Rigorous Systems Research Group (RSRG) Seminar
The mysterious ability of gradient-based optimization algorithms to solve the non-convex neural network training problem is one of the many unexplained puzzles behind the success of deep learning in various applications. A promising direction to explain this phenomenon is to study how initialization and overparametrization affect convergence of training algorithms. In this talk, we analyze the convergence of gradient flow on a multi-layer linear model with a loss function of the form $f(W_1W_2\cdots W_L)$. We show that when $f$ satisfies the gradient dominance property, proper weight initialization leads to exponential convergence of the gradient flow to a global minimum of the loss.
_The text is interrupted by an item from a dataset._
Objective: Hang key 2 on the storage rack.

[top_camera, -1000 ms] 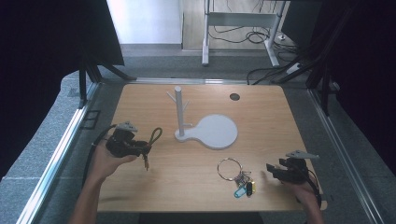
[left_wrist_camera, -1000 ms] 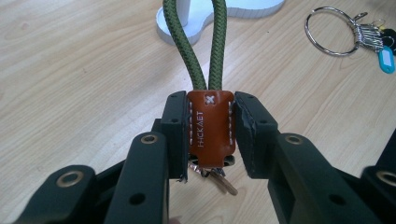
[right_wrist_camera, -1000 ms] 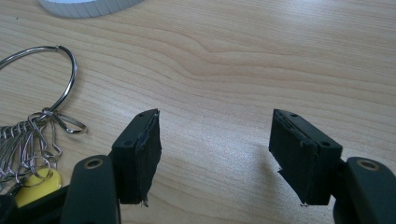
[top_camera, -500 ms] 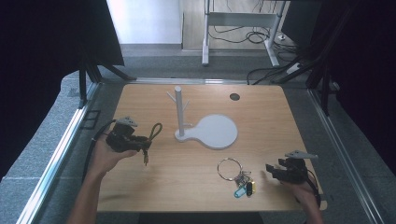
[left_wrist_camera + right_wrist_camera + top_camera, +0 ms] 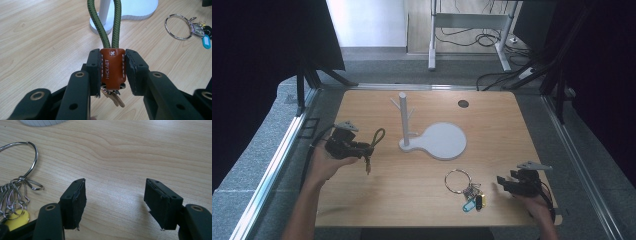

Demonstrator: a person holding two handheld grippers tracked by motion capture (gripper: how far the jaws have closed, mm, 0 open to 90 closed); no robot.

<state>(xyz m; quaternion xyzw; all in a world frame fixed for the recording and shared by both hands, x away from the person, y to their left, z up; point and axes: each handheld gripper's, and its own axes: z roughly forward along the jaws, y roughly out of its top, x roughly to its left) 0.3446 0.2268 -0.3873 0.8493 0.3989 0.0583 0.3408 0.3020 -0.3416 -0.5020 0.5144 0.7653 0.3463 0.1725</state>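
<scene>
Wooden table [image 5: 412,190] from above: we hold the left gripper [image 5: 362,149] near its left edge, pinching a green cord keychain [image 5: 374,140] just left of the white peg stand [image 5: 432,140]; our right gripper [image 5: 504,185] rests near a key ring [image 5: 464,187]. Left gripper view: the jaws press the keychain's brown leather tab [image 5: 112,68], keys [image 5: 113,96] dangling below. Right gripper view: the jaws stand spread wide over bare wood, beside the key ring [image 5: 17,170].

Lab recording bay: wooden table [image 5: 422,190] in black curtains [image 5: 257,60] (floor cables [image 5: 507,75] behind).
</scene>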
Moreover, the convergence rate depends on two trajectory-specific quantities that are controlled by the weight initialization: the \emph{imbalance matrices}, which measure the difference between the weights of adjacent layers, and the least singular value of the \emph{weight product} $W=W_1W_2\cdots W_L$. Our analysis provides improved rate bounds for several multi-layer network models studied in the literature, leading to novel characterizations of the effect of weight imbalance on the rate of convergence. Our results apply to most regression losses and extend to classification ones.
Bio: Hancheng Min is a fourth-year PhD student in Electrical and Computer Engineering at Johns Hopkins University, advised by Enrique Mallada. His research interests includes deep learning theory, reinforcement learning, and networked dynamical systems. His work has been supported through the MINDS Fellowship.